乔唯一听了,这才微微松了口气,却仍旧是苦着一张脸,坐在床边盯着容隽的(de )那只手臂。
两个人日常小打小闹,小恋爱倒也谈得有滋有味——
因为乔唯一的性格,她的房间(jiān )从来没有人敢随便进来,再加上又有乔仲兴在外面,因此对她来说,此刻的房间就是个绝对安(ān )全的空间,和容隽待在一起也不需要顾忌什么。
乔唯一低下头来看着他,道:容隽,你知道你(nǐ )现在这个样子像什么吗?
于是乎,这天晚上,做梦都想在乔唯一的房间里过夜的容隽得偿所愿(yuàn ),在她的小床上美美地睡了整晚。

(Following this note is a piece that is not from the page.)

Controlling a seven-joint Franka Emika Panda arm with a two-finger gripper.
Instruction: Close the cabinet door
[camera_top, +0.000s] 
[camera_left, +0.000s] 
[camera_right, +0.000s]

容隽得了便宜,这会儿乖得不得了,再没有任何造次,倾身(shēn )过去吻了吻她的唇,说了句老婆晚安,就乖乖躺了下来。
如此一来,她应该就会跟他爸爸妈妈(mā )碰上面。
你脖子上好像沾了我外套上的短毛,我给你吹掉了。乔唯一说,睡吧。
乔唯一低下头(tóu )来看着他,道:容隽,你知道你现在这个样子像什么吗?
虽然她已经见过他妈妈,并且容隽也(yě )已经得到了她爸爸的认可,见家长这三个字对乔唯一来说已经不算什么难事,可是她就是莫名(míng )觉得有些负担。